Tout à fait. C’est parti du programme « Numérique, des métiers pour toutes », lauréat au plan de relance 2022 dont la vocation est d’encourager les filles à s’engager dans des filières numériques encore très masculines. Pour intervenir auprès des plus jeunes publics, mais également auprès des personnes de tout âge, nous avons créé de nombreux formats pédagogiques et ludiques : escape games, serious games, jeux de plateau, quizz, etc. À ce jour et à titre d’exemple, nous proposons 4 escapes games différents et avons touché plus de 2500 élèves. Toutes ces interventions complètent ou peuvent nourrir des temps comme les Cafés IA : nous en avons par exemple proposé un à l’occasion de la journée internationale des droits des femmes du 8 mars 2024 consacré aux biais de genre auprès de lycéens.
Comment projetez-vous la suite de vos Cafés IA?
Aujourd’hui plus que jamais, mettre à disposition des espaces d’information et d’échange accessibles à tous autour de l’IA s’impose. Nos Cafés IA vont fêter leurs un an et nous souhaitons continuer à en organiser. Nous prévoyons de poursuivre à la fois nos échanges mensuels thématiques pour les agents de la fonction publique et nos ateliers pour les publics scolaires, dans le cadre de notre programme. Nous souhaitons conserver un nombre de participation en dessous de 100 afin de conserver un mode participatif et favoriser l’organisation de cafés IA en région, où le ministère des Armées dispose d’emprises.
L’un des défis auquel nous sommes confrontés réside dans le niveau de vulgarisation à adopter lors de ces temps d’échange. En effet, nous rencontrons aussi bien des publics largement intéressés voire déjà formés sur ces sujets que des publics plus novices. À ce titre, nous avons pensé à mettre en place un système de gradation de la technicité des propos, par exemple sous forme d’étoiles.

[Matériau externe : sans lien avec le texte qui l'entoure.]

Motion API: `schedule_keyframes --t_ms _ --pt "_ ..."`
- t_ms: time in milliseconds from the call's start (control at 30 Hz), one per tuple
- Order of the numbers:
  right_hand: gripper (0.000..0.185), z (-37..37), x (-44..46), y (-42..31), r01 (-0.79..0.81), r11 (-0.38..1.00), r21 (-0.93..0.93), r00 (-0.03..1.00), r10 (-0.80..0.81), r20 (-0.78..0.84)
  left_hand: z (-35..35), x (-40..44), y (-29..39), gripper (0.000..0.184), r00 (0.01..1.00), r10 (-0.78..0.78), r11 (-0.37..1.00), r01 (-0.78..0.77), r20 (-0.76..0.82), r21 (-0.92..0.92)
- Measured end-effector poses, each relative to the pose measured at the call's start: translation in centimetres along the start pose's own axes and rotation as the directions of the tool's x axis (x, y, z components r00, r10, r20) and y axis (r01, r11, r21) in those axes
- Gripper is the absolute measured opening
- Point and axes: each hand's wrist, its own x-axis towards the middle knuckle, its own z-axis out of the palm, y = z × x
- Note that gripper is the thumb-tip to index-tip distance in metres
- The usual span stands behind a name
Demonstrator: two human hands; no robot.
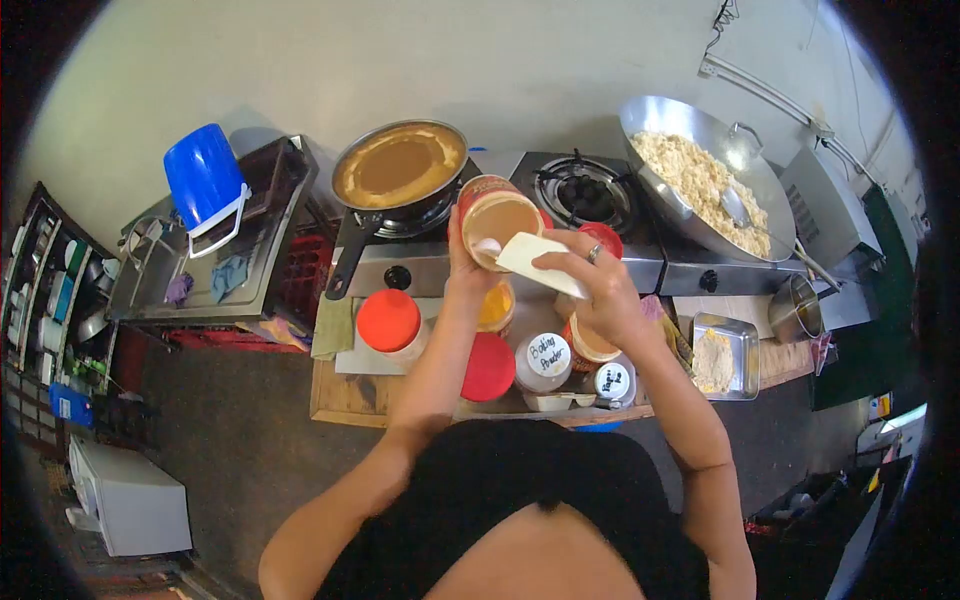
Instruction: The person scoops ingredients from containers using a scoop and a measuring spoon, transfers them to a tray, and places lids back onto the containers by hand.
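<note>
Tilted above the front of the stove is an open jar (503, 217) with tan contents and a red label. My left hand (466, 250) is wrapped round its left side. A flat cream-coloured scraper or card (535, 263) is pinched in my right hand (590, 278), its far end at the jar's mouth. Something small and white (487, 247) shows inside the mouth, too small to name. Below my hands stand a jar with yellow contents (496, 305), a white-lidded jar marked as baking powder (544, 362) and red-lidded containers (388, 321).
A pan (400, 165) with brown and yellow contents sits on the left burner. At right a large wok (700, 180) holds crumbly food and a ladle (736, 207). A metal tray (741, 358) lies on the wooden table. A blue bucket (203, 178) stands by the sink.
</note>
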Motion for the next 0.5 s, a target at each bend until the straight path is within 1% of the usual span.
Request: schedule_keyframes --t_ms 67,100,167,200,233,267,333,367,433,467,500 --pt "0.048 0.0 0.8 0.3 0.069 0.997 -0.023 0.994 -0.071 -0.082 0.5 0.0 -0.3 0.067 0.994 0.032 0.999 -0.031 -0.103 0.017" --pt "0.049 0.1 0.9 0.3 0.095 0.995 -0.041 0.993 -0.098 -0.067 0.9 0.0 -0.5 0.067 0.987 0.049 0.999 -0.045 -0.154 0.025" --pt "0.052 0.6 0.9 0.7 0.152 0.985 -0.075 0.987 -0.155 -0.033 0.3 0.5 -0.3 0.065 0.993 0.034 0.999 -0.031 -0.110 0.030" --pt "0.051 1.0 0.7 0.9 0.174 0.984 -0.049 0.984 -0.175 -0.021 0.8 0.4 -0.2 0.065 0.995 0.042 0.998 -0.038 -0.095 0.047" --pt "0.050 0.9 0.5 1.0 0.197 0.979 -0.054 0.980 -0.195 0.036 1.2 0.2 -0.1 0.065 0.995 0.052 0.997 -0.047 -0.081 0.063" --pt "0.049 0.5 0.2 1.0 0.217 0.975 -0.055 0.973 -0.211 0.096 1.5 -0.2 -0.2 0.064 0.992 0.099 0.981 -0.083 -0.079 0.177" --pt "0.046 -0.6 0.2 1.0 0.227 0.973 -0.048 0.956 -0.213 0.200 0.8 0.2 -0.1 0.064 0.990 0.009 0.993 0.007 -0.141 0.114" --pt "0.046 -1.4 0.3 1.1 0.201 0.979 -0.035 0.961 -0.190 0.202 0.5 0.5 0.1 0.063 0.985 -0.038 0.995 0.052 -0.167 0.083" --pt "0.044 -2.6 0.7 1.4 0.149 0.989 -0.013 0.968 -0.143 0.207 0.8 0.4 0.3 0.065 0.987 -0.049 0.988 0.071 -0.155 0.138" --pt "0.054 -2.7 0.9 1.7 0.178 0.984 -0.018 0.973 -0.173 0.154 0.9 0.2 0.5 0.066 0.989 -0.063 0.984 0.084 -0.136 0.158" --pt "0.053 -2.6 1.0 1.5 0.189 0.982 -0.024 0.976 -0.185 0.114 1.0 0.1 0.5 0.066 0.990 -0.076 0.979 0.096 -0.117 0.179"
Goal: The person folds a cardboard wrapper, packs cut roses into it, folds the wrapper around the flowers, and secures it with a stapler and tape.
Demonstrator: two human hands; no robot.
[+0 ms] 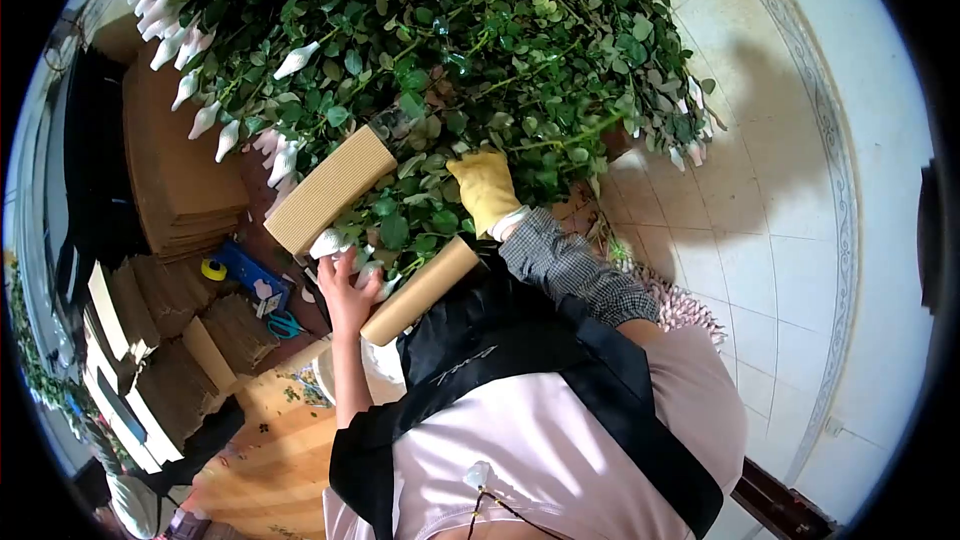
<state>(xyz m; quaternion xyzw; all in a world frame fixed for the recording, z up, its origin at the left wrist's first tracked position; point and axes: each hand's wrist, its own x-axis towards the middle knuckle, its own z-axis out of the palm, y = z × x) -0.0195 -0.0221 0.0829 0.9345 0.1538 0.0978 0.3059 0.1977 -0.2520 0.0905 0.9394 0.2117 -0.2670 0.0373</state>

En tant qu’organisatrices de Cafés IA, comment imaginez-vous la manière dont votre dispositif puisse passer à l’échelle nationale ?
Pour passer à l'échelle l'organisation de nos Cafés IA, nous recommandons de constituer un réseau d'ambassadeurs qui seront les porte-paroles de l'initiative dans leur organisation respective. Il est essentiel de valoriser l'appartenance à ce réseau en offrant des avantages et des reconnaissances aux ambassadeurs, renforçant ainsi leur engagement.
Par ailleurs, adopter une approche partenariale en collaborant avec des collectifs d'entreprises engagées ou des consortiums peut contribuer à la production de solutions innovantes en matière d'IA. Mobiliser les experts prêts à partager leurs connaissances enrichira les débats et les discussions lors des événements CaféIA. Pour cela, il est crucial d'articuler les niveaux d'expertise et les publics afin de rendre ces événements accessibles et intéressants pour tous.
De plus, capitaliser sur les institutions locales pour promouvoir l'initiative et organiser les événements permettra de toucher un public plus large et de renforcer l'impact de CaféIA. À l'instar des affiches de concerts, il s'agit de rendre ces événements visibles et attractifs. Œuvrer pour que ces rencontres aient lieu dans des lieux emblématiques de la citoyenneté, comme les mairies, bibliothèques, et centres communautaires, renforcera leur légitimité.
Pour l'animation des discussions, il serait pertinent de former des binômes d'experts et de professionnels de l'animation afin de garantir la qualité et la fluidité des échanges. En complément, un bulletin citoyen, disponible en version numérique et papier, pourrait partager les retours des événements et tenir les participants informés des dernières avancées en IA. Une section dédiée sur une page web existante et fréquentée, telle que celle d'un service public, pourrait également être envisagée.
Enfin, prévoir un temps supplémentaire à la durée initialement prévue pour les événements permettra aux participants de prolonger les discussions, répondant ainsi à leur désir de partager et d'apprendre davantage.